Macroscopic changes in aquaporin-4 underlie blast traumatic brain injury-related impairment in glymphatic function

Mild traumatic brain injury (mTBI) has emerged as a potential risk factor for the development of neurodegenerative conditions such as Alzheimer's disease and chronic traumatic encephalopathy. Blast mTBI, caused by exposure to a pressure wave from an explosion, is predominantly experienced by military personnel and has increased in prevalence and severity in recent decades. Yet the underlying pathology of blast mTBI is largely unknown.We examined the expression and localization of AQP4 in human post-mortem frontal cortex and observed distinct laminar differences in AQP4 expression following blast exposure.
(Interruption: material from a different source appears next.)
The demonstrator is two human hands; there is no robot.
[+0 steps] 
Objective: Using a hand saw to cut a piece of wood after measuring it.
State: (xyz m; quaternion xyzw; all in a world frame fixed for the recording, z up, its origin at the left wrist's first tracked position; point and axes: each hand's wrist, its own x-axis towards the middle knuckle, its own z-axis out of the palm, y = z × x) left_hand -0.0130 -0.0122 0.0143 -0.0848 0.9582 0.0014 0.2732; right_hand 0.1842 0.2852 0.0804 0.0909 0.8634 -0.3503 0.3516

We also observed similar laminar changes in AQP4 expression and localization and delayed impairment of glymphatic function that emerged 28 days following blast injury in a mouse model of repetitive blast mTBI. In a cohort of veterans with blast mTBI, we observed that blast exposure was associated with an increased burden of frontal cortical MRI-visible perivascular spaces, a putative neuroimaging marker of glymphatic perivascular dysfunction.These findings suggest that changes in AQP4 and delayed glymphatic impairment following blast injury may render the post-traumatic brain vulnerable to post-concussive symptoms and chronic neurodegeneration. Blast traumatic brain injury is associated with an increased risk of long-term neurological and psychiatric sequelae, but the underlying mechanisms are unclear. Using clinical and preclinical data, Braun et al. show that blast injury may impair the function of the glymphatic system, responsible for the removal of waste from the brain.